#### Work instructions
Exactly as written, return all the data, leaving its pictures behind.

-.-.-

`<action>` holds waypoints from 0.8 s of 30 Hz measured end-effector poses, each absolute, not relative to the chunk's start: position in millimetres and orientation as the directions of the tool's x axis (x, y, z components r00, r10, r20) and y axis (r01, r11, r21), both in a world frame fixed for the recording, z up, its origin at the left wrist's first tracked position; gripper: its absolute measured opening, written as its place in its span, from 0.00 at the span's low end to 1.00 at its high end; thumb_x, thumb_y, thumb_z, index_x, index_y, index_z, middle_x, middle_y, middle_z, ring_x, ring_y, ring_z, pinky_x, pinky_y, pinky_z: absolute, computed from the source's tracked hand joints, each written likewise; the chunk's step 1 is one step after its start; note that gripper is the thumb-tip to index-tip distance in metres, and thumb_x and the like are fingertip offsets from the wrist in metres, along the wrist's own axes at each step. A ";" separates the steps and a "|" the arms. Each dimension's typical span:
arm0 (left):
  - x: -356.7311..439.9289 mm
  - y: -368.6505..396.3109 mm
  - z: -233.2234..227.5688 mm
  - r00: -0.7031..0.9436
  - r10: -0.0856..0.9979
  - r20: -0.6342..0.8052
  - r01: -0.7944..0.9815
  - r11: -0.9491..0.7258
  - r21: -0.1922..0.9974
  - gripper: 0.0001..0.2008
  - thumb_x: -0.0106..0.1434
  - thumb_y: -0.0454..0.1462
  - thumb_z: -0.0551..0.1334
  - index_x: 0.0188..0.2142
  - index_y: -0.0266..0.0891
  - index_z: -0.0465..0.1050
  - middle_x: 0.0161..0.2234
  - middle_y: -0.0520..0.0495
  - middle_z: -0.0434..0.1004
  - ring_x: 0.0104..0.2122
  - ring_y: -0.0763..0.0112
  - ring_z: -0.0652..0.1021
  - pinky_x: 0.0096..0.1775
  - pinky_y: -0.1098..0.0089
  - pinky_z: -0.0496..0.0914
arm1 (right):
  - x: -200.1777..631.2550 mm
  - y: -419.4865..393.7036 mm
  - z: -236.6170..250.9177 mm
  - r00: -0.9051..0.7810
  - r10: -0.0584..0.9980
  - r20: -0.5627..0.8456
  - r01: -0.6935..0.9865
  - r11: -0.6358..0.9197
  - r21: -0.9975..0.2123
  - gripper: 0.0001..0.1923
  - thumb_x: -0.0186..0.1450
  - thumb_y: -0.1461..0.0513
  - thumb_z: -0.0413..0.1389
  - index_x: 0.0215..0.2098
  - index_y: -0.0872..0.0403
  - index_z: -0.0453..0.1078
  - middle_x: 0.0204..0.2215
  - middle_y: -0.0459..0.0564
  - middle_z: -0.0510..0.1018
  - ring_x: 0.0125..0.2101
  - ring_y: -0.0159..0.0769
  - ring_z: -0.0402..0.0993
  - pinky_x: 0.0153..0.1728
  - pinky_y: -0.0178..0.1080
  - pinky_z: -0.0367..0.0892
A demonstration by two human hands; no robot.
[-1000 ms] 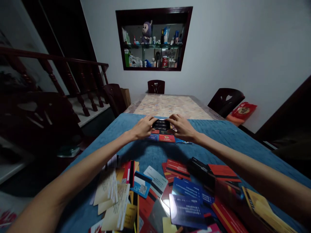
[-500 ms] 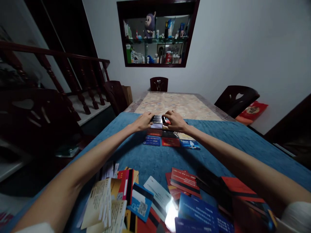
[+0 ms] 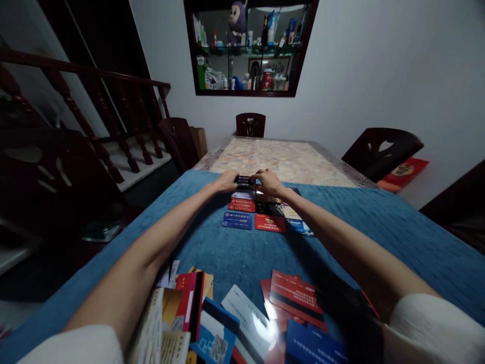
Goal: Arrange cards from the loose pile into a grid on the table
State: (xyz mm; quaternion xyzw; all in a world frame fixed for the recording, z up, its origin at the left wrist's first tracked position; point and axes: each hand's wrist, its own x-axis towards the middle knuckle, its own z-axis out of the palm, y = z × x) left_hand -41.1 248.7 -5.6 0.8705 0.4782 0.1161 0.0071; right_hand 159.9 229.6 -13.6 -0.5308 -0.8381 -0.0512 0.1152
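At the far left runs a dark red wooden stair railing (image 3: 109, 76). Near the front of the blue plush tablecloth (image 3: 379, 222), at left, the loose cards begin: cream printed cards (image 3: 174, 346), a red card with a black stripe (image 3: 188, 303) and a light blue card with a square code (image 3: 215, 331). Farther back, the left hand (image 3: 226, 182) has its fingertips at the left end of a glossy black card with white lettering (image 3: 244, 180) — whether they pinch it or merely touch it, I cannot tell. That card lies near the cloth's far edge, between both hands. Below it sit a red card with white print (image 3: 241, 205) and a blue card marked DCEP (image 3: 237, 220). The right hand (image 3: 267, 182) is bent at the black card's right end — its grip is likewise unclear. Beneath its forearm is a blue-and-white card (image 3: 300, 227); farther right stands a dark wooden chair (image 3: 373, 154).
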 end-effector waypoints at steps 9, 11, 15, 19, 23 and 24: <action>-42.0 271.8 -18.7 0.486 0.866 0.116 0.852 -0.499 0.157 0.15 0.53 0.31 0.59 0.41 0.35 0.76 0.39 0.44 0.79 0.40 0.63 0.76 0.42 0.71 0.69 | 151.9 246.5 -23.2 -0.373 0.913 0.168 0.924 0.382 -0.026 0.21 0.64 0.58 0.56 0.56 0.45 0.73 0.52 0.54 0.76 0.50 0.50 0.65 0.45 0.44 0.57; -42.3 275.5 -21.4 0.477 0.873 0.101 0.857 -0.488 0.165 0.15 0.53 0.31 0.59 0.41 0.35 0.76 0.39 0.45 0.79 0.39 0.64 0.76 0.41 0.72 0.69 | 150.0 248.1 -23.8 -0.365 0.919 0.151 0.928 0.373 -0.022 0.21 0.64 0.58 0.55 0.56 0.45 0.73 0.52 0.54 0.76 0.50 0.50 0.65 0.45 0.45 0.57; -42.0 281.8 -23.1 0.471 0.879 0.071 0.862 -0.476 0.176 0.16 0.51 0.31 0.59 0.41 0.36 0.76 0.39 0.46 0.79 0.39 0.66 0.76 0.41 0.73 0.69 | 147.4 249.5 -23.3 -0.350 0.929 0.123 0.935 0.355 -0.017 0.23 0.64 0.59 0.54 0.57 0.44 0.72 0.52 0.54 0.76 0.51 0.52 0.65 0.45 0.45 0.58; -40.8 285.4 -21.7 0.488 0.872 0.041 0.855 -0.487 0.179 0.15 0.50 0.31 0.58 0.38 0.35 0.78 0.36 0.44 0.80 0.36 0.65 0.76 0.40 0.72 0.69 | 146.4 251.6 -23.4 -0.346 0.933 0.098 0.937 0.349 -0.010 0.23 0.64 0.59 0.54 0.57 0.44 0.72 0.51 0.52 0.77 0.51 0.52 0.65 0.46 0.46 0.57; -39.7 286.9 -21.0 0.506 0.862 0.023 0.845 -0.502 0.184 0.14 0.49 0.31 0.59 0.35 0.34 0.79 0.33 0.45 0.80 0.33 0.66 0.76 0.38 0.73 0.69 | 145.7 254.0 -24.1 -0.349 0.935 0.069 0.937 0.349 0.005 0.23 0.63 0.59 0.54 0.57 0.45 0.72 0.49 0.52 0.79 0.50 0.49 0.66 0.48 0.46 0.57; -39.6 287.2 -21.0 0.510 0.860 0.021 0.844 -0.504 0.184 0.14 0.49 0.31 0.59 0.35 0.34 0.79 0.33 0.45 0.80 0.33 0.67 0.75 0.37 0.73 0.69 | 145.4 254.3 -24.1 -0.349 0.935 0.062 0.937 0.349 0.009 0.23 0.63 0.59 0.54 0.57 0.45 0.72 0.49 0.51 0.79 0.50 0.49 0.66 0.48 0.45 0.57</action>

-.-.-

#### Completed exercise
`<action>` holds waypoints from 0.8 s of 30 Hz measured end-effector poses, each absolute, not relative to the chunk's start: position in millimetres and orientation as the directions of the tool's x axis (x, y, z components r00, r10, r20) and y axis (r01, r11, r21), both in a world frame fixed for the recording, z up, its origin at the left wrist's first tracked position; gripper: its absolute measured opening, written as its place in its span, from 0.00 at the span's low end to 1.00 at its high end; thumb_x, thumb_y, thumb_z, index_x, index_y, index_z, middle_x, middle_y, middle_z, ring_x, ring_y, ring_z, pinky_x, pinky_y, pinky_z: absolute, computed from the source's tracked hand joints, each written likewise; the chunk's step 1 is one step after its start; note that gripper is the thumb-tip to index-tip distance in metres, and thumb_x and the like are fingertip offsets from the wrist in metres, along the wrist's own axes at each step. A ";" separates the steps and a "|" the arms. Each dimension's typical span:
arm0 (left):
  - x: -356.7311..439.9289 mm
  - y: -368.6505..396.3109 mm
  - z: -233.2234..227.5688 mm
  - r00: -0.7031..0.9436
  - r10: -0.0856..0.9979
  - r20: -0.6342..0.8052
  - r01: -0.7944..0.9815
  - r11: -0.9491..0.7258
  - r21: -0.1922..0.9974
  - gripper: 0.0001..0.2008
  - thumb_x: -0.0106..0.1434
  - thumb_y: -0.0454..0.1462
  - thumb_z: -0.0551..0.1334
  - index_x: 0.0188..0.2142
  - index_y: -0.0266..0.0891
  - index_z: -0.0465..0.1050
  - middle_x: 0.0161..0.2234
  - middle_y: -0.0520..0.0495
  - middle_z: -0.0434..0.1004
  - ring_x: 0.0104..0.2122
  - ring_y: -0.0763..0.0112
  - ring_z: -0.0652..0.1021
  - pinky_x: 0.0096..0.1775
  - pinky_y: -0.1098..0.0089
  - pinky_z: -0.0496..0.0914
arm1 (right):
  - x: -200.1777..631.2550 mm
  - y: -419.4865..393.7036 mm
  - z: -236.6170..250.9177 mm
  - r00: -0.9051..0.7810
  - r10: -0.0584..0.9980
  - r20: -0.5627..0.8456
  - r01: -0.6935..0.9865
  - r11: -0.6358..0.9197
  - r21: -0.9975..0.2123
  - gripper: 0.0001..0.1923
  - thumb_x: -0.0186..0.1450
  - thumb_y: -0.1461..0.0513
  - thumb_z: -0.0413..0.1389
  - index_x: 0.0215..0.2098
  - index_y: -0.0872..0.0403
  - index_z: -0.0453..0.1078
  - middle_x: 0.0204..0.2215
  - middle_y: -0.0459..0.0564
  - middle_z: -0.0510..0.1018
  - ring_x: 0.0125..0.2101
  - ring_y: -0.0159..0.0769
  - ring_z: -0.0402..0.0993
  - pinky_x: 0.0153..0.1728
  - pinky_y: -0.0178..0.1080
  - pinky_z: -0.0367..0.0892
A demonstration by two human hands; no robot.
[-1000 ms] 
[-500 ms] 
[+0 ms] 
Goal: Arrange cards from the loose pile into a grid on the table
State: (xyz mm; quaternion xyzw; all in a world frame fixed for the recording, z up, its origin at the left wrist's first tracked position; point and axes: each hand's wrist, its own x-axis towards the middle knuckle, its own z-axis out of the palm, y = z × x) left_hand -41.1 248.7 -5.6 0.8705 0.4782 0.1161 0.0071; right_hand 159.9 229.6 -13.6 -0.5308 -0.8381 -0.0512 0.1152
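At the far left runs a dark red wooden stair railing (image 3: 109, 76). Near the front of the blue plush tablecloth (image 3: 379, 222), at left, the loose cards begin: cream printed cards (image 3: 174, 346), a red card with a black stripe (image 3: 188, 303) and a light blue card with a square code (image 3: 215, 331). Farther back, the left hand (image 3: 226, 182) has its fingertips at the left end of a glossy black card with white lettering (image 3: 244, 180) — whether they pinch it or merely touch it, I cannot tell. That card lies near the cloth's far edge, between both hands. Below it sit a red card with white print (image 3: 241, 205) and a blue card marked DCEP (image 3: 237, 220). The right hand (image 3: 267, 182) is bent at the black card's right end — its grip is likewise unclear. Beneath its forearm is a blue-and-white card (image 3: 300, 227); farther right stands a dark wooden chair (image 3: 373, 154).
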 end-effector waypoints at steps 9, 11, 15, 19, 23 and 24: <action>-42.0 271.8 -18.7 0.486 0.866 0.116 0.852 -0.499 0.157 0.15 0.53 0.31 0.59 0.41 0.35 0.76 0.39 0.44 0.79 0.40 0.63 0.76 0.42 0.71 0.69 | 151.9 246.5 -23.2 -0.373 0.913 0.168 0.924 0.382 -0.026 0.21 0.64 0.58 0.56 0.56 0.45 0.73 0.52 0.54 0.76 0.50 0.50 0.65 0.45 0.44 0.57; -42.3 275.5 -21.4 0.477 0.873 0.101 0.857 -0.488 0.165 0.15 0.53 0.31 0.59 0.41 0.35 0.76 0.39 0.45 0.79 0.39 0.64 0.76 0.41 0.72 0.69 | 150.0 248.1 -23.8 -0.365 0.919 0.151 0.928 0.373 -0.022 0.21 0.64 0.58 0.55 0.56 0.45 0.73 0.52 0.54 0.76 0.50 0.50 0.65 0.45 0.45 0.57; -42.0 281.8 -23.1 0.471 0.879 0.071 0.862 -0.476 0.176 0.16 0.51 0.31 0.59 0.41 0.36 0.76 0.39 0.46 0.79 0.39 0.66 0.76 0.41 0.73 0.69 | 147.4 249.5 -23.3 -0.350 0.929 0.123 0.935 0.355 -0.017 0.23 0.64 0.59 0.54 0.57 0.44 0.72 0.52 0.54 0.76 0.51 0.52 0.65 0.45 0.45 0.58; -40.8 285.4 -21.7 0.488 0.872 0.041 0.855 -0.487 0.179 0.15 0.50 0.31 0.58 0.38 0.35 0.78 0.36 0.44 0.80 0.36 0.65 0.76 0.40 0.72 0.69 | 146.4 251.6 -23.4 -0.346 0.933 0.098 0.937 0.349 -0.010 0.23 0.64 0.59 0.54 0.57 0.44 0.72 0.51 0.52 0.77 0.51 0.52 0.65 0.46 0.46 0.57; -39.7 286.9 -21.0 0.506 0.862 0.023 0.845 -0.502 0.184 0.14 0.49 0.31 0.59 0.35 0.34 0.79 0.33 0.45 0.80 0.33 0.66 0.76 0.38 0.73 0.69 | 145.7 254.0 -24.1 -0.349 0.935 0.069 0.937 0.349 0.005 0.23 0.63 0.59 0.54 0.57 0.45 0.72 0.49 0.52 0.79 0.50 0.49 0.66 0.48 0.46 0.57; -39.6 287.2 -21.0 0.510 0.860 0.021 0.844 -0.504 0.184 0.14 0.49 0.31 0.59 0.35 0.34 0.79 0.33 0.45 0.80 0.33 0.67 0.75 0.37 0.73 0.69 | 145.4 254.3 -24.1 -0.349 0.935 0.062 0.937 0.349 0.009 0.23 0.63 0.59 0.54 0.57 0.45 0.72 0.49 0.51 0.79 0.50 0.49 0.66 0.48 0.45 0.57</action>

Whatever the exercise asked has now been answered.